*ABOUT THIS TASK*
Give back all of the data unchanged. Keep every word as it is.

*AVAILABLE DATA*
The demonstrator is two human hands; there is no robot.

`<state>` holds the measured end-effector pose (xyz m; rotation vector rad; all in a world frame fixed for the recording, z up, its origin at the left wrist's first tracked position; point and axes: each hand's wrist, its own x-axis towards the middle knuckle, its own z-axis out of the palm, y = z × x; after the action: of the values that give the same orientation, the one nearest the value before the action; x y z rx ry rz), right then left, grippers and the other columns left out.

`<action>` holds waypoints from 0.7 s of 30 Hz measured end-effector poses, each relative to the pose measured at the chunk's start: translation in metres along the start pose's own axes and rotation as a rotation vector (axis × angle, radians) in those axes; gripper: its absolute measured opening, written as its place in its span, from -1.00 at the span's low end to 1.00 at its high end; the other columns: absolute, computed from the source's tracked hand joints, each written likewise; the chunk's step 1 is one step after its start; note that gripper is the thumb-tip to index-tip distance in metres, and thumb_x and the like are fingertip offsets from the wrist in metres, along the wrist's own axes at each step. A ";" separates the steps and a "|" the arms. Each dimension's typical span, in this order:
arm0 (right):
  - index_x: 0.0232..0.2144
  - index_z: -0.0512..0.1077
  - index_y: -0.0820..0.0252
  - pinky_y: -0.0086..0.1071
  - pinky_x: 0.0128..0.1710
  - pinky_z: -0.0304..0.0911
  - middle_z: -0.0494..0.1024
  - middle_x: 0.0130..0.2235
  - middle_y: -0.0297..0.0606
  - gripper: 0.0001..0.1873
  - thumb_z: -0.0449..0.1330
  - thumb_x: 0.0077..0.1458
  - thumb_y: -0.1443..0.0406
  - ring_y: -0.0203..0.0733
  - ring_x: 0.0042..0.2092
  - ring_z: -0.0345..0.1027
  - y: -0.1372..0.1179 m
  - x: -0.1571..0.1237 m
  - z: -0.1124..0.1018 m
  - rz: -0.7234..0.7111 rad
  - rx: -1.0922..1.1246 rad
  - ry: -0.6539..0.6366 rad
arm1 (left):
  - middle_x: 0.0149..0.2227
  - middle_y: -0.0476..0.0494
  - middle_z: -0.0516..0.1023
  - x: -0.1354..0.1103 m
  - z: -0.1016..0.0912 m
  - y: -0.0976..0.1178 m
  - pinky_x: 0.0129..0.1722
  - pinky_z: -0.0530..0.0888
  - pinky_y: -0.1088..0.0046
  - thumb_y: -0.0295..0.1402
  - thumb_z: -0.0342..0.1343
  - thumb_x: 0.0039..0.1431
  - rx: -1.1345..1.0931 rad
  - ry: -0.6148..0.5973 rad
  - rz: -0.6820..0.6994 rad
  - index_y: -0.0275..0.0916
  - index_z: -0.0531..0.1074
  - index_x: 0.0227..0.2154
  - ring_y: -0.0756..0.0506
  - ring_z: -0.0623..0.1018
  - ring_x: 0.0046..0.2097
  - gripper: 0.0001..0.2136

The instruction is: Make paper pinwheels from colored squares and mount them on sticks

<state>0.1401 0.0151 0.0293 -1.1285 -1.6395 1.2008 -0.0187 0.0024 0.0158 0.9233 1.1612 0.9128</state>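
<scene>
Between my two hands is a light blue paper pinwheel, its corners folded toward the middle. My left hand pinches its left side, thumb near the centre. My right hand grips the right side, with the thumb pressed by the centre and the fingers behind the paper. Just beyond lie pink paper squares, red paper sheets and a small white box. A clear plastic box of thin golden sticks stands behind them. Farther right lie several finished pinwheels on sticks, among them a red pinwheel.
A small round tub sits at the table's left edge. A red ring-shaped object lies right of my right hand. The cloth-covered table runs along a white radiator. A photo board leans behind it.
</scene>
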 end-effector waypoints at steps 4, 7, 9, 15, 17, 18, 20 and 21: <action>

*RESPONSE TO THIS TASK*
The demonstrator is two human hands; there is no robot.

`<state>` holds the measured end-effector pose (xyz m; rotation vector rad; all in a world frame fixed for the recording, z up, its origin at the left wrist's first tracked position; point and axes: each hand's wrist, its own x-axis towards the middle knuckle, its own z-axis out of the palm, y = z × x; after the action: of the values that give the same orientation, the one nearest the value before the action; x y z rx ry rz), right then left, grippers and the other columns left out.

`<action>` holds waypoints from 0.7 s of 30 Hz measured end-effector poses, each relative to the pose measured at the chunk's start: translation in metres along the start pose's own axes and rotation as a rotation vector (axis × angle, radians) in those axes; gripper: its absolute measured opening, written as its place in its span, from -1.00 at the span's low end to 1.00 at its high end; the other columns: absolute, computed from the source's tracked hand joints, each written likewise; the chunk's step 1 is one step after its start; note that gripper is the thumb-tip to index-tip distance in metres, and thumb_x and the like are fingertip offsets from the wrist in metres, along the wrist's own axes at each step. A ";" separates the steps and a "|" the arms. Each dimension's typical span, in this order:
arm0 (right):
  - index_x: 0.0232..0.2144
  - index_z: -0.0512..0.1077
  - index_y: -0.0820..0.0252
  - pinky_y: -0.0086..0.1071
  - pinky_x: 0.0128..0.1710
  - pinky_z: -0.0304..0.0911
  - middle_z: -0.0494..0.1024
  - middle_x: 0.0130..0.2235
  - middle_y: -0.0297..0.0606
  - gripper: 0.0001..0.1873
  - thumb_z: -0.0449..0.1330
  - thumb_x: 0.0077..0.1458
  - thumb_y: -0.1443..0.0406
  - ring_y: -0.0203..0.0733
  - ring_x: 0.0042..0.2092
  - ring_z: -0.0345..0.1027
  - y: -0.1372..0.1179 m
  - x: -0.1571..0.1237 m
  - z: -0.1124..0.1018 m
  - rz: -0.7234..0.7111 rad
  - rx: -1.0922..1.1246 rad
  - ry: -0.6539..0.6366 rad
arm1 (left):
  - middle_x: 0.0149..0.2227
  - middle_y: -0.0476..0.0494
  - middle_z: -0.0516..0.1023
  - x: -0.1354..0.1103 m
  - z: -0.1016..0.0912 m
  - y: -0.0976..0.1178 m
  - pinky_x: 0.0129..0.1722
  - pinky_z: -0.0530..0.0888
  - pinky_y: -0.1088..0.0046
  - thumb_y: -0.0295..0.1402
  - thumb_z: -0.0342..0.1343
  - thumb_x: 0.0039..0.1431
  - rx: -1.1345..1.0931 rad
  - ry: -0.6148..0.5973 rad
  - rz: -0.6820..0.6994 rad
  - index_y: -0.0275..0.0916
  - index_z: -0.0531..0.1074
  - index_x: 0.0227..0.2154
  - ring_y: -0.0756..0.0506
  - ring_z: -0.0623..0.1018
  - ring_x: 0.0046..0.2097
  - gripper: 0.0001..0.2136

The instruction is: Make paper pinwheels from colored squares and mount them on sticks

<state>0.1401 0.0151 0.0293 -1.1285 -1.6395 1.2008 -0.0187 0.0024 0.0158 0.9233 1.1612 0.9128</state>
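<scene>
Between my two hands is a light blue paper pinwheel, its corners folded toward the middle. My left hand pinches its left side, thumb near the centre. My right hand grips the right side, with the thumb pressed by the centre and the fingers behind the paper. Just beyond lie pink paper squares, red paper sheets and a small white box. A clear plastic box of thin golden sticks stands behind them. Farther right lie several finished pinwheels on sticks, among them a red pinwheel.
A small round tub sits at the table's left edge. A red ring-shaped object lies right of my right hand. The cloth-covered table runs along a white radiator. A photo board leans behind it.
</scene>
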 end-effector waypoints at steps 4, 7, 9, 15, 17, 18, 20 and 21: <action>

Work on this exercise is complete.